The Data Science Capstone project’s goal is to create a predictive text model. Natural Language Processing (NLP) techniques will be used to perform the analysis and build the predictive model. A large text corpus of documents, collected from news, blogs and twitter feeds, are provided to use as training data.
This report describes the exploratory data analysis steps conducted, so far, to explore the data provided, summarize it, clean it and make it ready for tokenization, a key step in NLP. The report also describes the n-grams lists generated to be used in the predictive model for the project. Finaly, the report lists the next steps to be taken to complete the capstone project and deliver the required application for it.
To make the report brief and concise, all the code to read the data
files, create a corpus from a training dataset, clean it and tokenize
it, in addition to the code to generate the tables and plots of this
report, are listed in the Appendix of this report
After loading all R libraries required to do the data analysis and plotting, the following steps were taken:
There are three data file, for each data source (news, blogs, twitter). Each file’s lines were read and counted separately. In addition, the total number of words in each file, as well as, the number of Words-per-Line (WPL) statistics (minimum, median, mean and maximum) were calculated. The following table presents the characteristics of each data file.
| File | Size | Lines_Num | Words_Total | WPL_min | WPL_med | WPL_mean | WPL_max |
|---|---|---|---|---|---|---|---|
| en_US.news.txt | 196.28 MB | 1010242 | 34762395 | 1 | 32 | 34.41 | 1796 |
| en_US.blogs.txt | 200.42 MB | 899288 | 37546250 | 0 | 28 | 41.75 | 6726 |
| en_US.twitter.txt | 159.36 MB | 2360148 | 30093413 | 1 | 12 | 12.75 | 47 |
A training dataset is generated by sampling all three data files. The code provided in the Appendix for this section, shows that a seed was set, for reproducibility purposes. After multiple attempt to set a sample-size/percentage to be used for extracting lines from each of the files, and been challenged by the size of the memory (16GB) in the machine the data analysis was done on, and how this affected later analysis’ operations, a percentage of 2% is decided on. Its worth mentioning here, as the code in the Appendix shows, all big objects were removed from the memory as soon it had been decided that it was no longer needed. This was done in order to save memory space for the next operations and their objects.

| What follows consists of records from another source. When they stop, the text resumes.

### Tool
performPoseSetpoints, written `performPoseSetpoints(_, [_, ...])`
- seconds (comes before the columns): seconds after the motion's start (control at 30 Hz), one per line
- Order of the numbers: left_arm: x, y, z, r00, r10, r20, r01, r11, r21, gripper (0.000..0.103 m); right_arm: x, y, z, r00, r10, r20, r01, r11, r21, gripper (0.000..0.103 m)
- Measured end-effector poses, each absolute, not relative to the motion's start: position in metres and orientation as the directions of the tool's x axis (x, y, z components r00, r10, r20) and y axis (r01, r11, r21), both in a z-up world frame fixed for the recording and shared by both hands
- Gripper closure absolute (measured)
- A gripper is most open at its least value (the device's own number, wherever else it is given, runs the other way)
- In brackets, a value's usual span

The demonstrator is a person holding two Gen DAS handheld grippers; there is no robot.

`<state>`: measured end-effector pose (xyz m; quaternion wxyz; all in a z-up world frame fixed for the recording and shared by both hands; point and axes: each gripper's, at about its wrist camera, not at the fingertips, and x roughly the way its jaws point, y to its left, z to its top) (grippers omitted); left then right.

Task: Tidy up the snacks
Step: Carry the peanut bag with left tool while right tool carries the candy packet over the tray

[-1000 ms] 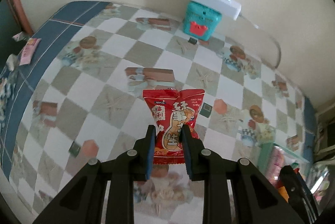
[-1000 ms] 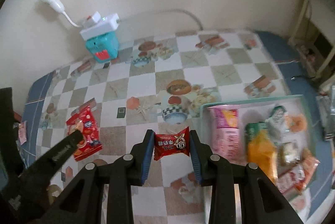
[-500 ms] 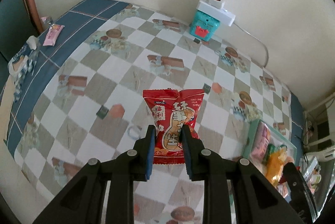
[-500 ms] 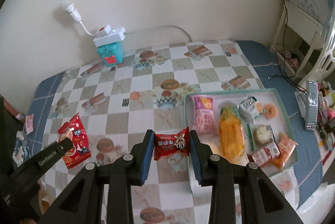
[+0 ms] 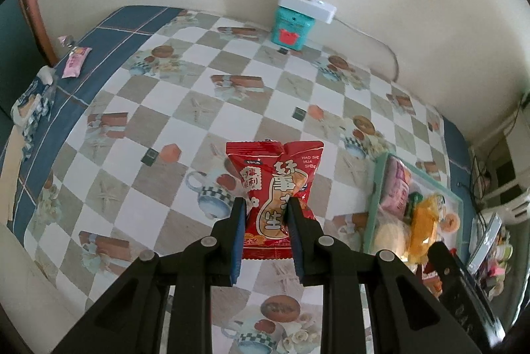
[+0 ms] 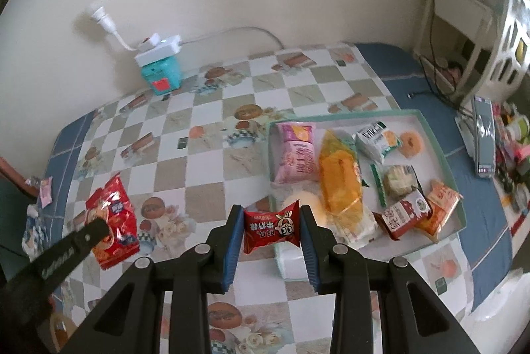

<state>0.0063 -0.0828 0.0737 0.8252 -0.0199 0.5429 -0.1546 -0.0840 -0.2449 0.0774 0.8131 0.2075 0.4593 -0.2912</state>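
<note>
The right wrist view shows the whole tray (image 6: 427,115) and its contents: a pink packet (image 6: 293,155), an orange packet (image 6: 339,178), a white-and-green packet (image 6: 376,138), a round biscuit (image 6: 410,142) and a small red carton (image 6: 405,216). The left wrist view shows only the near edge of the tray (image 5: 377,185), at its right margin. The left wrist view also shows a pink wrapper (image 5: 75,62) on the blue border of the tablecloth (image 5: 232,79), and a teal box (image 5: 291,29) against the wall with a white power strip (image 5: 306,2) on top.

The left gripper (image 5: 267,208) is held above the tablecloth, to the left of the tray, fingers pointing toward the wall. Its fingers are closed to a narrow gap on the lower half of a red peanut bag (image 5: 276,191), which stands upright between the pads. In the right wrist view the same bag (image 6: 112,218) appears at the lower left, behind one black finger of the left gripper.

The right gripper (image 6: 271,228) is held above the near left corner of the tray. Its fingers are set at a medium gap and clamp a small red candy packet (image 6: 272,228) by its two ends. The packet hangs clear of the table. Whether it is directly over the tray rim is hard to judge from this angle.
</note>
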Motion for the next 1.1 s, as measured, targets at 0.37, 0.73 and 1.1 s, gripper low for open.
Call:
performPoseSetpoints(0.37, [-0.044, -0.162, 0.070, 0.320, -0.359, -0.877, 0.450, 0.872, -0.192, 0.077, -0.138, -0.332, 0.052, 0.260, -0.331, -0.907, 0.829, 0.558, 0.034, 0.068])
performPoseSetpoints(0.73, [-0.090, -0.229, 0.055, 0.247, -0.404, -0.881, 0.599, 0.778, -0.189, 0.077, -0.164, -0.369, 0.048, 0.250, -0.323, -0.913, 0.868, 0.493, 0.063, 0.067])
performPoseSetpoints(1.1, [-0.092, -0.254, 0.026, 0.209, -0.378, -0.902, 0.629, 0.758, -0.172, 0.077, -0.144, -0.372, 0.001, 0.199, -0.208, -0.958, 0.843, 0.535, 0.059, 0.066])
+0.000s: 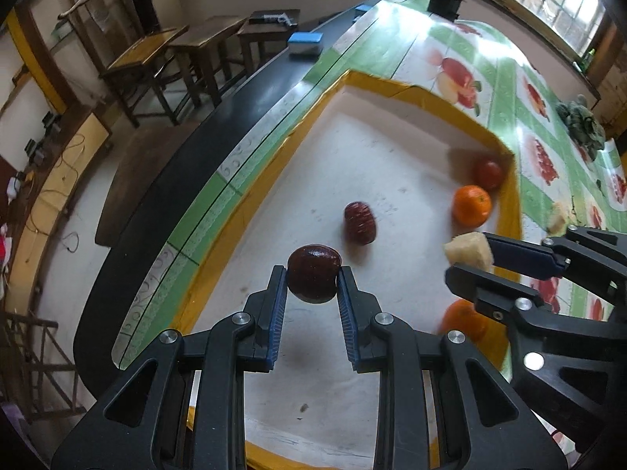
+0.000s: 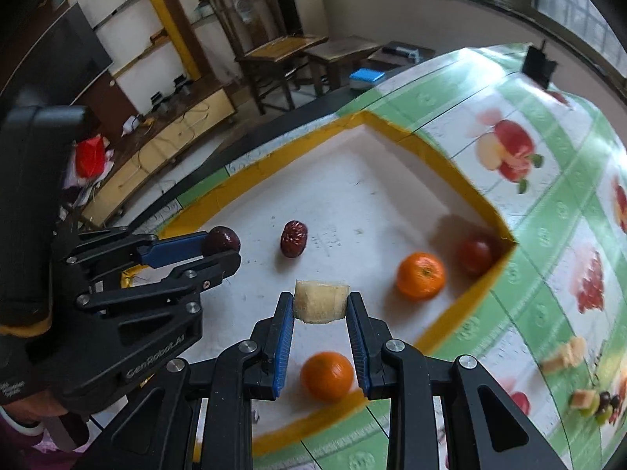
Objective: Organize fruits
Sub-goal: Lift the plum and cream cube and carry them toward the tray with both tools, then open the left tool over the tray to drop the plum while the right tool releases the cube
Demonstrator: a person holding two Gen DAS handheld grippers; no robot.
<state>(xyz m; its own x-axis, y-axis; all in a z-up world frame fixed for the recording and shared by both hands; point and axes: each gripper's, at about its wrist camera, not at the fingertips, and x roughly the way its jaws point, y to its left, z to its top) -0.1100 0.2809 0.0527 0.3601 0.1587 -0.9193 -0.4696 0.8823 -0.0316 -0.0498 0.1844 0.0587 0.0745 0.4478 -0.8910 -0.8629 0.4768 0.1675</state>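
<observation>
Dates and other fruit lie in a white tray [image 1: 364,149] with a yellow rim, set on a table [image 1: 505,90] covered in a green fruit-print cloth. The left tongs [image 1: 312,279] pinch a dark red date [image 1: 313,274] between their blue pads, holding it above the tray floor. The right tongs [image 2: 320,302] pinch a pale banana piece [image 2: 321,300], also held over the tray.

Just ahead of the left tongs and slightly to their right, a second, wrinkled date [image 1: 359,222] lies on the tray floor. Ahead of the right tongs and to their right sits an orange [image 2: 421,275], and beyond it a red tomato [image 2: 475,255] rests in the tray's far right corner. Another orange [image 2: 327,375] lies below the right tongs, seen between their fingers, near the tray's near rim.

The two tongs are side by side, the left one to the left of the right. More pale fruit chunks [image 2: 564,354] lie on the cloth, well to the right of the right tongs, outside the tray.
</observation>
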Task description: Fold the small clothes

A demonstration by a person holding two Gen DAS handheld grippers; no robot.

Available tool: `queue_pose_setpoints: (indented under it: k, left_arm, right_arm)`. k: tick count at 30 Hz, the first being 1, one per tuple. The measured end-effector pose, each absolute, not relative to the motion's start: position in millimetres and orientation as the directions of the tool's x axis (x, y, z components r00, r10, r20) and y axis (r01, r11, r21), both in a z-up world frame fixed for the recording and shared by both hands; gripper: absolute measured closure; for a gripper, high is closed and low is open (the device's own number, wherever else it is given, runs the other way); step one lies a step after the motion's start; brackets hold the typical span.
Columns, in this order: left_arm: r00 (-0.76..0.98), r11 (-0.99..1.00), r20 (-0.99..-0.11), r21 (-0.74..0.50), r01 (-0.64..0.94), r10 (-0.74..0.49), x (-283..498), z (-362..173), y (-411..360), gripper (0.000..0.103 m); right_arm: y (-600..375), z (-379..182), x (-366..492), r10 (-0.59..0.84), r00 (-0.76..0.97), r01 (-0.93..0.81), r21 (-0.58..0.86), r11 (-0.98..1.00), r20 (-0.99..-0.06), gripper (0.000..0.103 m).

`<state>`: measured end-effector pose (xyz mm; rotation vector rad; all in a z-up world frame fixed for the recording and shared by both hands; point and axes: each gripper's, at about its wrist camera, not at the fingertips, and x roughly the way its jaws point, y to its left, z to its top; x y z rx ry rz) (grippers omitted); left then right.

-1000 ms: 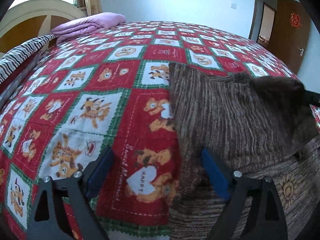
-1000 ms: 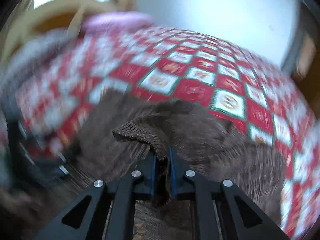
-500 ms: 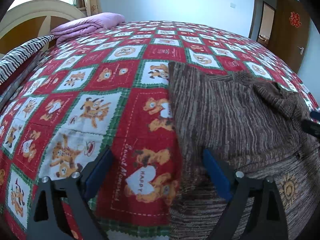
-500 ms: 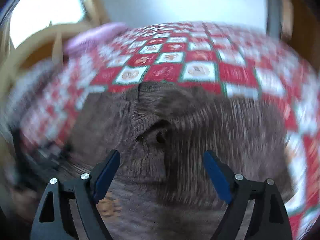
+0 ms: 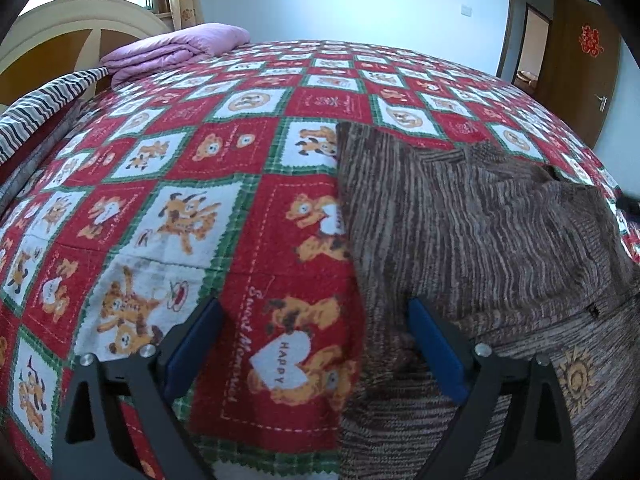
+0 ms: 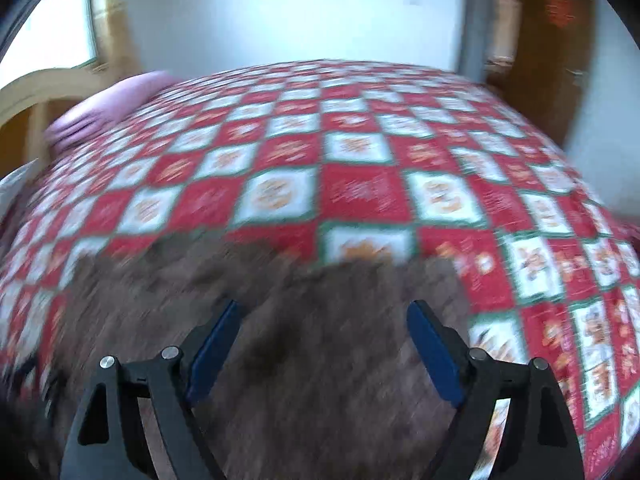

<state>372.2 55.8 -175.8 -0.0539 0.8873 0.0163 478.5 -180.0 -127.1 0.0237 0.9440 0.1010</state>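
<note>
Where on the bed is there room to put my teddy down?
Lots of bare quilt lies left of the brown sweater, up to the purple blanket and striped cloth by the headboard. More lies beyond the sweater, toward the door. The near right is crowded: the sweater covers it.

the whole right wrist view is smeared by motion, so the brown sweater shows no knit or fold lines and the bedspread pictures are unreadable. in the left wrist view the sweater runs off the right and bottom edges, and a dark object at the right rim is too cut off to identify.
</note>
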Motion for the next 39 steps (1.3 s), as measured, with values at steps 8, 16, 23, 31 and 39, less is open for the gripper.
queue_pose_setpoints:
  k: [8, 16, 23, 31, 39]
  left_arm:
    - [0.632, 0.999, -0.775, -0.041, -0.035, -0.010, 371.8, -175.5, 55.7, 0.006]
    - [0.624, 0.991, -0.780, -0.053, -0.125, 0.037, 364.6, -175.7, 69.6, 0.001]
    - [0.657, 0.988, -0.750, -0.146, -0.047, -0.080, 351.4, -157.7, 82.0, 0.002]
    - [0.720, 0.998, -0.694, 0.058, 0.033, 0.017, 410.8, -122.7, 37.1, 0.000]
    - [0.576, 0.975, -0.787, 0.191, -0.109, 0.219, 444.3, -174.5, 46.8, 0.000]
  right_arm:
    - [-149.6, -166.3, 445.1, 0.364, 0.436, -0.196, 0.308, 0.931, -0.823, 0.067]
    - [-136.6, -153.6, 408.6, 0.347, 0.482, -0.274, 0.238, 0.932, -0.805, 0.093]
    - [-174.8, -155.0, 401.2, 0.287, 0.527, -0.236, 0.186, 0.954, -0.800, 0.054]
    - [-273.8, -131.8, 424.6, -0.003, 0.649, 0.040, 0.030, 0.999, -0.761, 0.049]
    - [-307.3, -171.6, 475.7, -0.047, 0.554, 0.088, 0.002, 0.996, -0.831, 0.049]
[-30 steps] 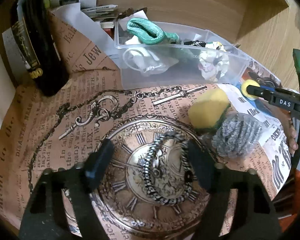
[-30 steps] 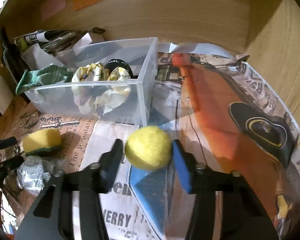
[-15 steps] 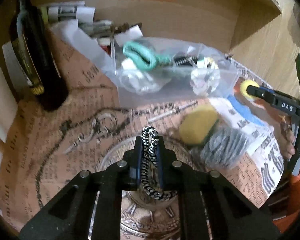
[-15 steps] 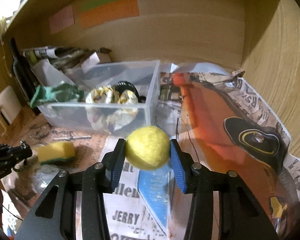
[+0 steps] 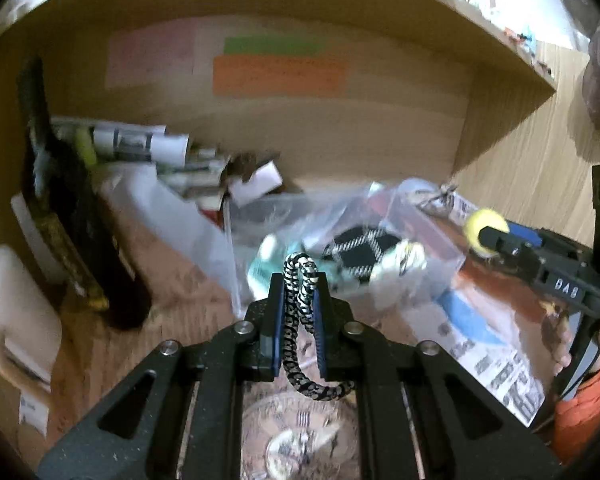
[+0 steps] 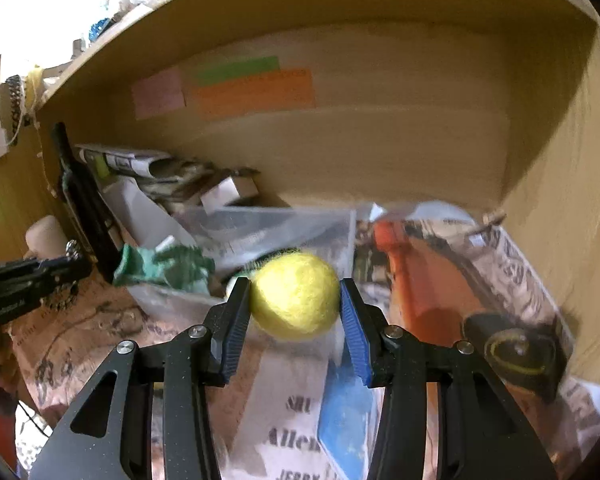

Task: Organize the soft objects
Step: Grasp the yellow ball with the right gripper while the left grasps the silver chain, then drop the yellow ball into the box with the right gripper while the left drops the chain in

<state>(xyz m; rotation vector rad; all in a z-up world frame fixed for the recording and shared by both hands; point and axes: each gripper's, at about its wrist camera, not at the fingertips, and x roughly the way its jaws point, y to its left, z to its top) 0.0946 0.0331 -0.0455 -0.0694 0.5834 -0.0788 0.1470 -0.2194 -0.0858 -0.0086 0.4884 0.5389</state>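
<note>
My left gripper (image 5: 299, 280) is shut on a black-and-white braided hair band (image 5: 298, 320), lifted off the table; its loop hangs below the pads. My right gripper (image 6: 294, 296) is shut on a yellow felt ball (image 6: 294, 295), held in the air in front of the clear plastic bin (image 6: 284, 224). The bin (image 5: 432, 240) holds a green cloth (image 6: 160, 266), a black-and-white checked piece (image 5: 360, 252) and other soft items. The right gripper with the ball (image 5: 485, 232) shows at the right of the left wrist view.
A dark bottle (image 5: 80, 232) stands at the left. Rolled papers (image 5: 140, 146) and boxes lie behind the bin against the wooden back wall (image 6: 340, 152). Printed paper (image 6: 292, 432) covers the table. A wooden side wall (image 6: 560, 200) closes the right.
My left gripper closed on the hair band and lifted it toward the bin. My right gripper raised the yellow ball off the table toward the bin.
</note>
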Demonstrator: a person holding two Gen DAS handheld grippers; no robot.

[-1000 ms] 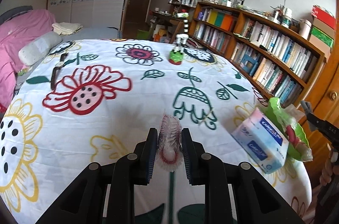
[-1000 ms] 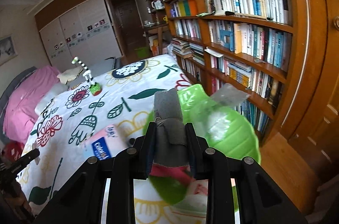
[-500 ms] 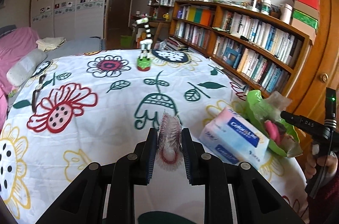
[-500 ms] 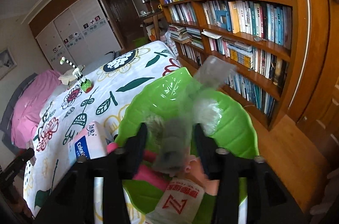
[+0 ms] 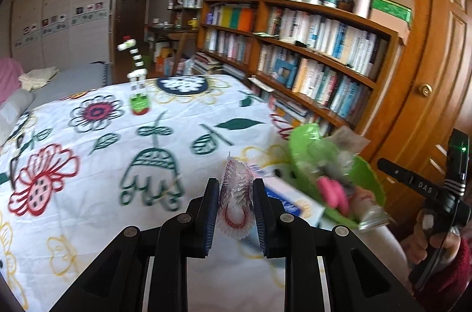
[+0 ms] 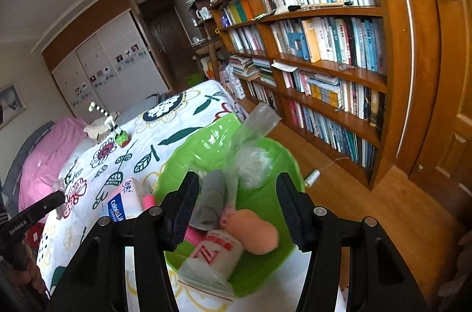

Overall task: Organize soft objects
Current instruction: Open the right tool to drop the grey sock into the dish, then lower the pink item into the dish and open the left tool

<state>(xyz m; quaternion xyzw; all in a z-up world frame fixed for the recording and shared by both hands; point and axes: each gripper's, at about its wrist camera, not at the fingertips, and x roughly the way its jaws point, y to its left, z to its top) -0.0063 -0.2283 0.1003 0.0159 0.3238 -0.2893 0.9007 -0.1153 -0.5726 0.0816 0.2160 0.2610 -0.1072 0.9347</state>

The training dataset was built by taking a sample of 2% of each of the three data files. The created tratining_data has the following characteristics:
| Dataset | Lines_Num | Words_Total | WPL_min | WPL_med | WPL_mean | WPL_max |
|---|---|---|---|---|---|---|
| training_data | 85391 | 2038328 | 1 | 16 | 23.87 | 716 |
A corpus was created from the training dataset, using R’s tm text mining library. After removing the big training data from memory, a set of transformations were done to the corpus to clean it. The corpus was cleaned by removing all: web/email addresses, twitter hash-tags/mentions, profanity words, numbers, punctuation, stopwords and white-spaces. All words in the corpus were converted to lowercase, and then stemmed (reduced to their common root or base form). Finaly, the corpus was transformed to plain-text document to be used in the tokinaztion process.
Tokenization, in NLP, is the process of identifying tokens, such as words or pairs of words. Usually those tokens called n-grams. An n-gram is a contiguous sequence of n items (words in this case) from a given sample of text corpus. An n-gram of size 1-word is referred to as a unigram, size 2-words is a bigram and size 3-words is a trigram. In this project, R’s RWeka library was used to tokenize the corpus, and generate three lists: one for unigrams, a second for bigrams and a third for trigrams. The lists are then converted to data-frames, each with two columns. The first column is for the terms (a term is 1 word for a unigram, 2 for a bigram and 3 for a trigram). The second column has the frequencies of these terms appearing in the corpus. The code to tokenize the corpus and create these data-frames is provided in the Appendix.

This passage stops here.